Ah, there’s the good stuff.

See, I knew there was something positive that came from sharing the hard stuff with y’all.

So what is it that I actually want?

For awhile now, I’ve felt that the only thing that was missing that I couldn’t create for myself was a romantic partner. After being in the wrong relationship for over a decade, I’ve come to realize that there is most definitely a wrong person for you. Probably more than one. There is a very big difference between what we want and what we accept.

And here’s the thing: I’m not here to win 2nd place. I want the best. The crème de la crème. The whole enchilada. I know what I want in a partner. And through trial and error, I think I’ve become brave enough to tell others what it is and not settle for less.

But then, why do I still settle for less? It’s a mystery. I’ve had a few relationships that fell through due to me not being accepting of others, a few fall through due to me not being brave enough to ask for what I want, or accepting less than what I deserved. But the last two or three people I’ve taken an interest in, things did not work out due to…what exactly? I’m not even sure. I know dating is a lot of trial and error but I think I see what the common denominator is:

It’s me.

I feel like there is some flaw that I can’t seem to see or grasp that when I let a man get through my defenses, they see me and decide, eh, not for me. Very flattering. And I know that I won’t be for everyone. And not everyone will be for me. Still, can’t help but to feel like there’s something innately wrong with me.

And during the last few months I’ve been trying to trim and measure and fold and plant and grow and slice the parts of me that no longer fit. I think I’ve been doing a decent job. Yet, others still find me lacking?

Bruh.

In my former life, I had a false sense of security. I thought my supposed elevated status of a married person meant I would always have someone who chose me. Even on my worst days. And that everyone around me would see me as a chosen person and see I had value. This was a foolish belief, yes, and I see its fallacy. But it was still there. And those type of beliefs are deep rooted. And once it was revealed that I was no longer my ex-husbands choice? I felt like I lost all my value. And, even though I KNOW it’s not true, it still feels true.

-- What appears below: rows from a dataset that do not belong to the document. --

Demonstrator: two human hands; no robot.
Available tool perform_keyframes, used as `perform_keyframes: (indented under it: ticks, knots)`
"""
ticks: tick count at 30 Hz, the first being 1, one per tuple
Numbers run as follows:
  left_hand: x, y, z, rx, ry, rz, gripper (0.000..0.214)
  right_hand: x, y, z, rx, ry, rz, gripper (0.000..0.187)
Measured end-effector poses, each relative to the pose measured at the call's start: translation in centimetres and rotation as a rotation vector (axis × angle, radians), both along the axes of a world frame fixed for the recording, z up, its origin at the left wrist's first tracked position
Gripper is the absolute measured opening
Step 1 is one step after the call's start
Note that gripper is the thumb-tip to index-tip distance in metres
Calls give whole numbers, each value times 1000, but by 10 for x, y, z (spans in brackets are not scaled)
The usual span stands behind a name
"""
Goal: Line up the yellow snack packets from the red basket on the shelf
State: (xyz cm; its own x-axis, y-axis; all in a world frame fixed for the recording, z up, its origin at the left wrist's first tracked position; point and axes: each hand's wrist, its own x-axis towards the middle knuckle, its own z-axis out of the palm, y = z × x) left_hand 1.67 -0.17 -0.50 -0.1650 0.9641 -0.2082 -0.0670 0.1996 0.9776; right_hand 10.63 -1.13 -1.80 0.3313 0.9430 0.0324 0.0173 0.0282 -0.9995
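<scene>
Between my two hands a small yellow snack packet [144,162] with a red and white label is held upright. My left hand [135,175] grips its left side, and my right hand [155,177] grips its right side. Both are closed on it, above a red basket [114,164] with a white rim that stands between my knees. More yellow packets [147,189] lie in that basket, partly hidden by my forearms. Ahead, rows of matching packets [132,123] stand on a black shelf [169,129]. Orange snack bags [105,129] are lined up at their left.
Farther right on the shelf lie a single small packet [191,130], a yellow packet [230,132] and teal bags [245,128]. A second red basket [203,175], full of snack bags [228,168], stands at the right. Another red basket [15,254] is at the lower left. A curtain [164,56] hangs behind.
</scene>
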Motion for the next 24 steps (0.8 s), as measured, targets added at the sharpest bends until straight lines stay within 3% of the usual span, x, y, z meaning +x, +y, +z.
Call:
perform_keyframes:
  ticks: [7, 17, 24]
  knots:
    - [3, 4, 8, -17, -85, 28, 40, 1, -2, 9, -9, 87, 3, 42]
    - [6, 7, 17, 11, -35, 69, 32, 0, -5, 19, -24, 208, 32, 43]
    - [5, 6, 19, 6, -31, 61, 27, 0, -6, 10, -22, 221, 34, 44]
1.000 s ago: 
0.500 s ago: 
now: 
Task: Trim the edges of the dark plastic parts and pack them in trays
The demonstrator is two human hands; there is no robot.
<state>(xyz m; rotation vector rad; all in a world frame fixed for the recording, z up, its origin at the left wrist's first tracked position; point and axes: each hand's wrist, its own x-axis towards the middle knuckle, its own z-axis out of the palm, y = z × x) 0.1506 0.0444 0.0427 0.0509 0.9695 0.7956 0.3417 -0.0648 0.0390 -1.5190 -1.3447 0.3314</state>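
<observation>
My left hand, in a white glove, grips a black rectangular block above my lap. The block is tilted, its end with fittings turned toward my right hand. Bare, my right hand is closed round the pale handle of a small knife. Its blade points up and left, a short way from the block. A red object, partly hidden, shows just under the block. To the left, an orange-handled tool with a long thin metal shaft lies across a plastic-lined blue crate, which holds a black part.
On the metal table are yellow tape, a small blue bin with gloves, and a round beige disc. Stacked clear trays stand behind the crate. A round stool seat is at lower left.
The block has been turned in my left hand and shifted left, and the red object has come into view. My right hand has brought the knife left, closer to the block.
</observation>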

So, knowing all these things, where does that leave me? In a constant state of how I’ve been feeling lately: Am I where I want to be? And I guess the answer is, sort of? Like, I’m on the right track, but it feels like maybe in the wrong race. Have you ever felt this way? Am I the only one who feels like I’m never gonna get there? What do you do is this situation? Cause I always feel like I’m one step behind. What am I missing? If you know, please tell me. Tell me your secret recipe! A 10 page, front and back, double spaced, full tutorial with highlighted parts for extra emphasis. Not asking for a lot, just the absolute best. Capeesh?